What are the biggest lessons you’ve learned this year? At GovLoop’s online training Wednesday, government executives reflected on the past 18 months and how their agencies have tackled mission success in different and surprising ways.
Take telework for instance. “I never tried to telework before the pandemic,” said Dorothy Aronson, Chief Information Officer (CIO) at the National Science Foundation. She thought it was untenable given her role as a leader, having to communicate and collaborate with others. But after 18 months, she changed her mind.
“Now, I am addicted to telework,” Aronson said.
There were other sweeping changes that the panelists encountered these past months, such as the “data explosion” and increased virtual collaboration. They’re applying all the lessons they learned into 2022. Here’s what’s top of mind for the executives from Wednesday’s event.
- Dorothy Aronson, CIO, National Science Foundation
- Lisa Jammer, Director of People and Culture, Texas Department of Information Resources
- Lynn Schug, Deputy CIO for Enterprise Operations and Shared Services, Energy Department
- Kevin Tunks, National Technology Advisor, State and Local Government and Education (SLED), Red Hat
- Perryn Ashmore, Industry Executive Director, U.S. Federal Government Executive PMO, Oracle
“Processes and tools can be automated, but organizational culture cannot. We had to rethink strategies and implement innovative plans to keep employees connected to culture and mission, so they can in turn support the needs of the state and IT.
That meant driving our culture [in a way] that could touch them in a hybrid work environment. Making sure they had everything they needed to do their jobs. And most of all, showing a high level of empathy.

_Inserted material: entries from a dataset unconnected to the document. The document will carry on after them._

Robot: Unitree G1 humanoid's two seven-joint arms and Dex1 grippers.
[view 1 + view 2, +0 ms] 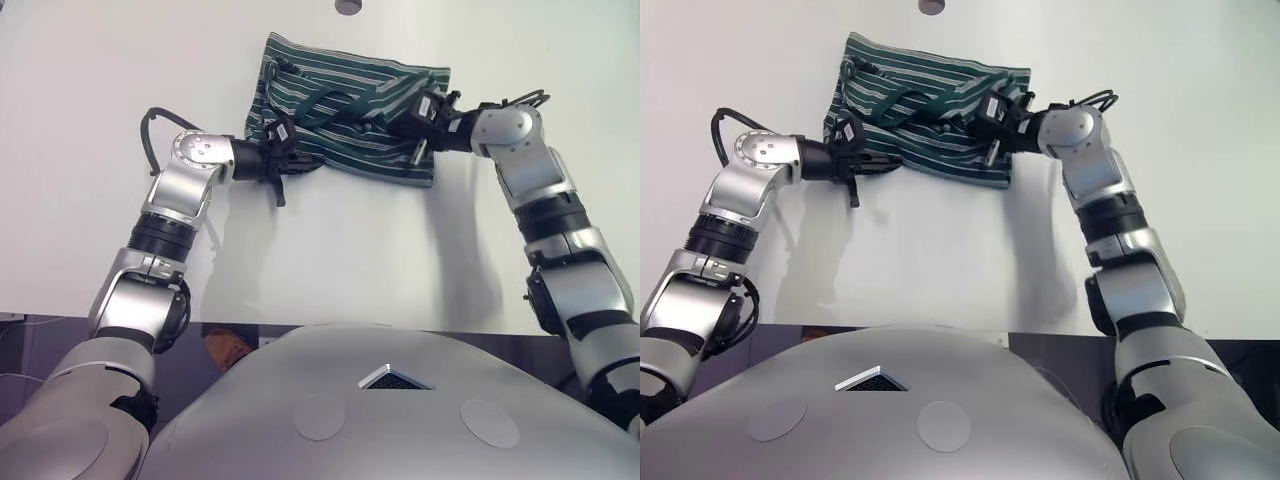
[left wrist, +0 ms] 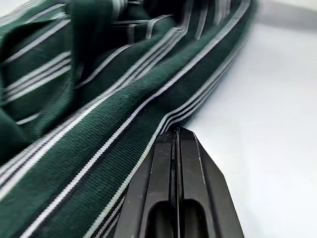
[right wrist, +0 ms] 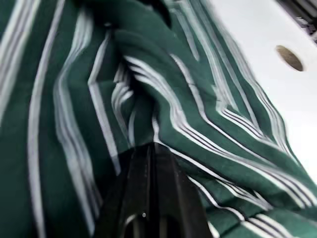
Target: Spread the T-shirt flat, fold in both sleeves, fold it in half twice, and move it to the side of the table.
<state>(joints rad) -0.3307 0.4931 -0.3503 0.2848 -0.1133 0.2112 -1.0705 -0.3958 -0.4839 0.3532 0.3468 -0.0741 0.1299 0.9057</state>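
Note:
A dark green T-shirt (image 1: 345, 100) with white stripes lies bunched and partly folded at the far middle of the white table (image 1: 340, 250). My left gripper (image 1: 298, 160) is at the shirt's near left corner; in the left wrist view its fingers (image 2: 163, 163) are pressed together with their tip against the striped hem (image 2: 114, 148). My right gripper (image 1: 397, 124) comes in from the right and rests on the shirt's near right part. In the right wrist view its shut fingertips (image 3: 148, 148) sit where several creases in the cloth (image 3: 198, 119) meet.
A round grommet hole (image 1: 346, 5) sits in the table just beyond the shirt. Bare table surface stretches to both sides and toward the near edge (image 1: 400, 328).

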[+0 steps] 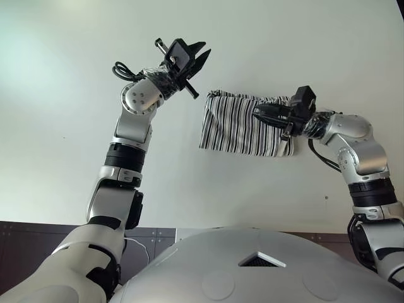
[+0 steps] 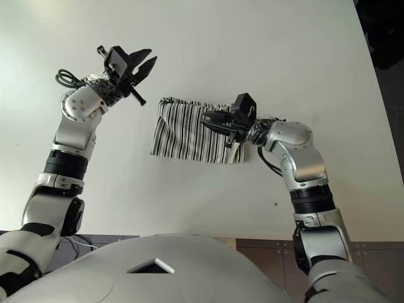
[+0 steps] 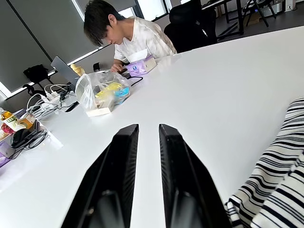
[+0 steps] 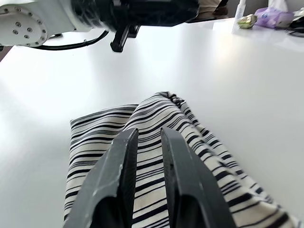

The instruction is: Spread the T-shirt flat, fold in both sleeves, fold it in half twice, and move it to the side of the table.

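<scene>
Since the T-shirt (image 1: 237, 129) lies folded small on the surface (image 1: 76, 76), I judge only the sideways move remains; left claw (image 1: 206, 54) and right claw (image 1: 255, 112) each stand slightly apart, empty.

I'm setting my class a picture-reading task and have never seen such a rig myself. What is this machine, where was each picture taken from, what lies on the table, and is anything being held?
This is a humanoid robot with two arms, each ending in a two-fingered end effector. Two pictures come from cameras in its head, looking down over its arms. The other two come from a camera on each wrist, so the dark fingers show up close. On the white table lies a folded striped T-shirt. The right end effector is over the shirt; the left end effector is beside it, to its left. Both hold nothing, fingers slightly apart.
</scene>
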Controlling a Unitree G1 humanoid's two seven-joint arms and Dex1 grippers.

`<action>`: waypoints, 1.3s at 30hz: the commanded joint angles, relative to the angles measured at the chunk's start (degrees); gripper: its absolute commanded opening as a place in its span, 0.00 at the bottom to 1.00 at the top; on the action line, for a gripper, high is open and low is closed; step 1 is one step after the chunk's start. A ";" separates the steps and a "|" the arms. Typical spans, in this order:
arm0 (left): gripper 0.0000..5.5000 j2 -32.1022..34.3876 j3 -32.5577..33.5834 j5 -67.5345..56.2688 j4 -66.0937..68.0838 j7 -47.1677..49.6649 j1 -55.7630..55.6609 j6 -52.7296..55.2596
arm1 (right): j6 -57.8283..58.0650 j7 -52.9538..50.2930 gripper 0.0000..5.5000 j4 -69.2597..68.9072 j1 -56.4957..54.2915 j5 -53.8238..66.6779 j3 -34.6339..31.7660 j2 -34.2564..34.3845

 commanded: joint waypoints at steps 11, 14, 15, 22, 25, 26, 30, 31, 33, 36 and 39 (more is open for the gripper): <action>0.14 1.47 1.26 4.42 -17.54 3.83 9.63 2.57 | -2.39 -36.82 0.16 51.46 0.36 -6.69 -20.68 -7.83; 0.14 2.16 1.21 6.05 -21.64 5.24 12.88 3.28 | 2.74 -42.99 0.16 39.38 15.54 -3.57 -28.50 -7.92; 0.14 2.25 0.98 6.69 -23.07 5.53 14.15 3.38 | 5.20 -44.65 0.16 31.66 20.73 -2.74 -29.12 -5.93; 0.14 0.76 2.67 5.47 -27.14 6.53 14.29 6.97 | 9.85 -61.35 0.16 -0.55 26.87 4.53 -39.63 5.54; 0.14 -1.42 7.11 2.64 -30.50 10.71 14.22 12.54 | 6.48 -65.29 0.16 -15.12 24.22 1.31 -40.93 6.09; 0.14 -2.69 8.66 2.02 -33.21 13.09 15.07 15.07 | 5.48 -65.53 0.16 -21.89 23.68 -1.48 -38.19 6.27; 0.14 -6.38 10.36 -1.38 -43.83 16.60 23.28 20.21 | -1.36 -60.02 0.16 -36.62 24.97 -14.17 -18.73 7.17; 0.14 -6.81 9.81 -1.70 -44.47 16.49 25.87 19.89 | -2.07 -58.54 0.16 -35.44 25.10 -15.85 -13.94 8.21; 0.14 -8.77 8.63 -2.85 -44.36 16.91 29.89 19.87 | -3.83 -57.88 0.16 -29.67 23.00 -19.11 -7.09 11.68; 0.14 -10.27 7.52 -3.01 -40.65 16.98 31.22 17.67 | -7.18 -59.89 0.16 -18.79 16.02 -20.57 -4.43 18.73; 0.14 -9.45 7.55 -0.87 -33.42 17.06 31.84 12.46 | -12.20 -64.07 0.16 -7.18 10.25 -21.72 -5.95 24.22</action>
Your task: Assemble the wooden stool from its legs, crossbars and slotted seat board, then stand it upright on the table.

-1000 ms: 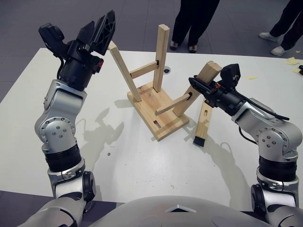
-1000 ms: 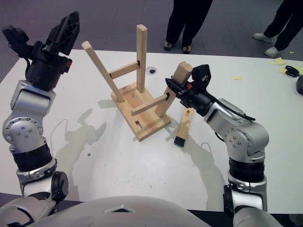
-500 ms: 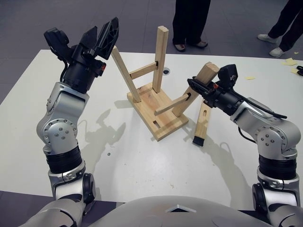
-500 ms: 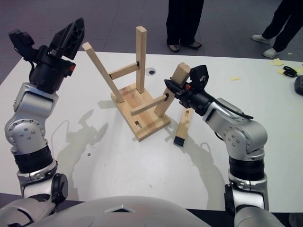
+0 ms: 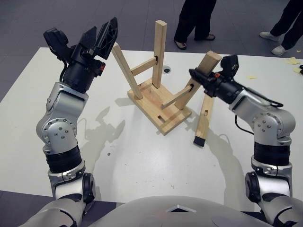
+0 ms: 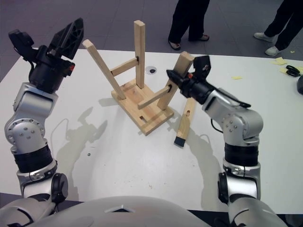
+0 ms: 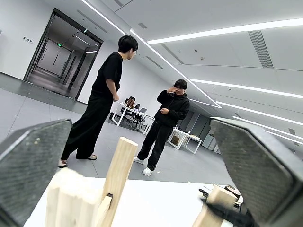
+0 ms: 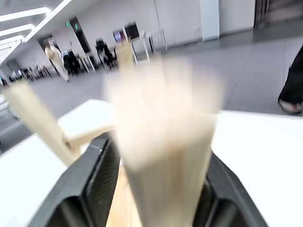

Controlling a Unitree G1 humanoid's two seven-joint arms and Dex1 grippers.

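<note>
The seat board (image 5: 173, 118) lies on the table (image 5: 142, 165) at its far middle. An upright leg (image 5: 159, 52) and a tilted leg (image 5: 125, 71) (leaning out to the left) rise from the board's far part, with a crossbar (image 5: 144, 67) between them. A third leg (image 5: 210, 59) slants up from the board's right side with a second crossbar (image 5: 173, 100) running from it over the board, the right gripper (image 5: 199, 78) clasped around it; a loose leg (image 5: 203, 120) lies just right of the board, and the left gripper (image 5: 105, 24) hangs near the tilted leg's top.

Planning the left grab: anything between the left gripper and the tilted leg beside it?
Nothing visible. The open left gripper sits right by the top end of the tilted leg, with only a small open gap between them.
</note>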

If I could say anything about the last 18 months, we really put our employees at the heart of what we do.” – Jammer
“The other thing that’s changed, especially in the pandemic, was the public’s consumption of data. I cannot overstate how important it is to get the data right, make sure it’s available, [and] make sure you’re abiding by the proper terms of the data use agreements. [There is] that thirst for information, especially around the pandemic.” – Ashmore
“We’re going through a data explosion period. It’s [an] incredible change. It’s almost like the pandemic has created an earthquake and there’s a whole new world to explore.” – Aronson
“In the environment I’m in with the Department of Energy, there are two main campuses. One is up in Maryland and one is in the District. … [The pandemic] has increased the collaboration between those two campuses, because now you don’t have to get on a shuttle bus or try to fire up a room. You put your headset on, and you turn on your camera, and now you’re collaborating with people you never really did before.” – Schug
“At the state and local level, government is local at the end of the day, where you interact with residents and citizens of a state, county or municipality. That’s where the real changes have been: How do we interact? … How do we service the populations we’re responsible for in new ways? In safe but new ways –in ways that look more like how these individuals deal with everything else in their life.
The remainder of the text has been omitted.